After I hung up, I sat on my bed for a long time, staring at nothing. Then I went downstairs and told my dad. He froze. Not startled. Not angry. Just… still. Like someone had pressed pause.
“She called?” he asked quietly. I nodded. He sat down slowly, rubbing his hands together. After a long moment, he said, “You should go.”
I stared at him. “You’re okay with that?”
“I don’t know if ‘okay’ is the word,” he said. “But I won’t stand in the way of you getting answers.”
“I don’t want to hurt you,” I said.
He looked at me then, really looked. “You could never hurt me by wanting the truth.”
We went together. The hospital smelled like antiseptic and stale coffee. She looked even weaker in person. Smaller. Like time had been draining out of her for years. When she saw me, her face crumpled—not into tears, but into something held back too long. She smiled like she’d been waiting nineteen years to let herself.
We talked for hours. Not about anything important. School. Movies. Books. She asked what I wanted to do after graduation and listened like the answer mattered. I told her about my part-time job, my favorite professor, my terrible sense of direction.
She never once mentioned leaving.

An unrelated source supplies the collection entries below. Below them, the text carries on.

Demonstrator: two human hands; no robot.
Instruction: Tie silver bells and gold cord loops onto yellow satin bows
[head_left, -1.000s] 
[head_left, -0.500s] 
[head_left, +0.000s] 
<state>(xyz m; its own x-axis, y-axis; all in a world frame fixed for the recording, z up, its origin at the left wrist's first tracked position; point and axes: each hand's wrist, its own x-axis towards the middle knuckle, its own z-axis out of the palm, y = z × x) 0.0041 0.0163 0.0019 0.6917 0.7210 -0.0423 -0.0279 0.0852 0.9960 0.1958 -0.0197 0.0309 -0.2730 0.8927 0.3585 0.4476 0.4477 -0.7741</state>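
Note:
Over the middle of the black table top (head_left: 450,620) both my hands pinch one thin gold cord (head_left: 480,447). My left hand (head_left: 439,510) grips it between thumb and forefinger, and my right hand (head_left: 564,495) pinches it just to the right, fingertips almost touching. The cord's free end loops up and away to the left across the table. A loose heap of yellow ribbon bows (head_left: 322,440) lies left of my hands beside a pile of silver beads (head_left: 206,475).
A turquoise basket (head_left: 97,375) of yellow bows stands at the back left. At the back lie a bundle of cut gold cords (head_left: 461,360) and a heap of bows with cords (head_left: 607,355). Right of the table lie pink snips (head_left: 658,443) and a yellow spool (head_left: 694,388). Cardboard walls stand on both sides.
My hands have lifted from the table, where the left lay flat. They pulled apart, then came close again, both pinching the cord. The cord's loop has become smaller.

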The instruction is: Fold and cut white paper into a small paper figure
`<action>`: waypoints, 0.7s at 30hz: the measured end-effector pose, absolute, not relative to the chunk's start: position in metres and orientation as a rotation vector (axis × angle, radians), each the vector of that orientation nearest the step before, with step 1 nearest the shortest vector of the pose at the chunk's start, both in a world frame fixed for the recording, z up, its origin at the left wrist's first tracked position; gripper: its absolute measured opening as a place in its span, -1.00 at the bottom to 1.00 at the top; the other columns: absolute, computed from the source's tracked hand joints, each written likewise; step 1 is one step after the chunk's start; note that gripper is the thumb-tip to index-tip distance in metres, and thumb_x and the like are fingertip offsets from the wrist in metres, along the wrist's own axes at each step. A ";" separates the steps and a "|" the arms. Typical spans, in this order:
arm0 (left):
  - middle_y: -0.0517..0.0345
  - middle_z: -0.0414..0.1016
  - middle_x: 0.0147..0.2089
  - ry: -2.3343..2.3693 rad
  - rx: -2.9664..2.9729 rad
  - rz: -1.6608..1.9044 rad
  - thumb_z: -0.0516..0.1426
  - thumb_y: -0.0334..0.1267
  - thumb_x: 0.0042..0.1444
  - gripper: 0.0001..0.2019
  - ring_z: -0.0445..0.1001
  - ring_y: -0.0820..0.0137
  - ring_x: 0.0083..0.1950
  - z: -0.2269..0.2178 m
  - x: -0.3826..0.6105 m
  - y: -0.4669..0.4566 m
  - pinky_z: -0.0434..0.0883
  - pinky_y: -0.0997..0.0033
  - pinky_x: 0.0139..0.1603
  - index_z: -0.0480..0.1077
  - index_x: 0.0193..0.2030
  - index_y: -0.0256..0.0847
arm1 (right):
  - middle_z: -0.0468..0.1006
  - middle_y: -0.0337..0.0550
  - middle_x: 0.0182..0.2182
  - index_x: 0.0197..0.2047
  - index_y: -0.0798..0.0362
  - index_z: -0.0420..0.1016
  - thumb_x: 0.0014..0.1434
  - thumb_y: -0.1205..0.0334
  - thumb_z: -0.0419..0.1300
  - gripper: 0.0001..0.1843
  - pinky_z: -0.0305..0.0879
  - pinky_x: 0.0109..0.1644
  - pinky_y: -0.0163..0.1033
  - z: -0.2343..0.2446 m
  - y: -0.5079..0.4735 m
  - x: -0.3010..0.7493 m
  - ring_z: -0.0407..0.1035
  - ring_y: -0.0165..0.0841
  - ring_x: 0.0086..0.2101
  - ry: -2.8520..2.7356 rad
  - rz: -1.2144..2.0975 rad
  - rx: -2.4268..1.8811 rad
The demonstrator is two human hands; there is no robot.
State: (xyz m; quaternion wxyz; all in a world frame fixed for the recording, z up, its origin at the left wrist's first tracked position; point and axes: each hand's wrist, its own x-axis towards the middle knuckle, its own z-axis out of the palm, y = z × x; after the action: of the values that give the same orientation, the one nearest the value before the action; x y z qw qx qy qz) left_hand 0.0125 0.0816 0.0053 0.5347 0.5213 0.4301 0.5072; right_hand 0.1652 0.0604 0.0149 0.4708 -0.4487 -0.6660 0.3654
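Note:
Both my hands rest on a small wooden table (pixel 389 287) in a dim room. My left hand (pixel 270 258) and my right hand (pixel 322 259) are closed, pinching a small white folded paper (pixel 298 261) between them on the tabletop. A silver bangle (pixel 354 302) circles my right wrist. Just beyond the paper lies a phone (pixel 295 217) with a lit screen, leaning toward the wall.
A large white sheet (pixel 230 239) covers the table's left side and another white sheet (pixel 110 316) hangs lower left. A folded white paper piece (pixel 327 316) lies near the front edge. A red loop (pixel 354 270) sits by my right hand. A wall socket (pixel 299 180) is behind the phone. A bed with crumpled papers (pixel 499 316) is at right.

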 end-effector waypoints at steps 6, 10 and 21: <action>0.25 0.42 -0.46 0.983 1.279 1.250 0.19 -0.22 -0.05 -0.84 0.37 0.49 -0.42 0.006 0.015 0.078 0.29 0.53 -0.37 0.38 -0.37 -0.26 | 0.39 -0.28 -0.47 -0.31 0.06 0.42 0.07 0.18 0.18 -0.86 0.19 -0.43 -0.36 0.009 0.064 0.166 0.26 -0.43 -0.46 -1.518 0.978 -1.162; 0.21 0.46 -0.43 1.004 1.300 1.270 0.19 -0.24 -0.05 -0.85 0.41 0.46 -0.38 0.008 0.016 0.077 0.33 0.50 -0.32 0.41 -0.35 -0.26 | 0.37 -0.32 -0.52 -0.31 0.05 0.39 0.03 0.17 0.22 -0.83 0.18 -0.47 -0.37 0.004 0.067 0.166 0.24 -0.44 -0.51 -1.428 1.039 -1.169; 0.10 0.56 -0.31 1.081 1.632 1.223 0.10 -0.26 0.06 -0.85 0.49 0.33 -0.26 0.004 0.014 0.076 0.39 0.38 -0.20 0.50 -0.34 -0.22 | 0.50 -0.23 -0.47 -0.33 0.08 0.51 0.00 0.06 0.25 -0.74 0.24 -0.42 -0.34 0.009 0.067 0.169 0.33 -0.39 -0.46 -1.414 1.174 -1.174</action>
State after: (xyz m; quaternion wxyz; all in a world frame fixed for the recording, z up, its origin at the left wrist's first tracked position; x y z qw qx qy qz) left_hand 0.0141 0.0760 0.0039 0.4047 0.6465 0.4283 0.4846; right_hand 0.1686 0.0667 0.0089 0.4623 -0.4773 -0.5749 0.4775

Never once explained why. Eventually, my dad stepped out to give us space. That’s when she tried again.
“My request,” she said. Then she started coughing—hard, deep, shaking. A nurse rushed in, adjusting monitors, murmuring reassurances. I stood there uselessly, heart racing.
When the nurse left, my mom reached for my hand. Her fingers were cold, trembling. “After I tell you the truth,” she whispered, “please don’t let it destroy the man who raised you.”
A chill ran through me. “What truth?” I asked.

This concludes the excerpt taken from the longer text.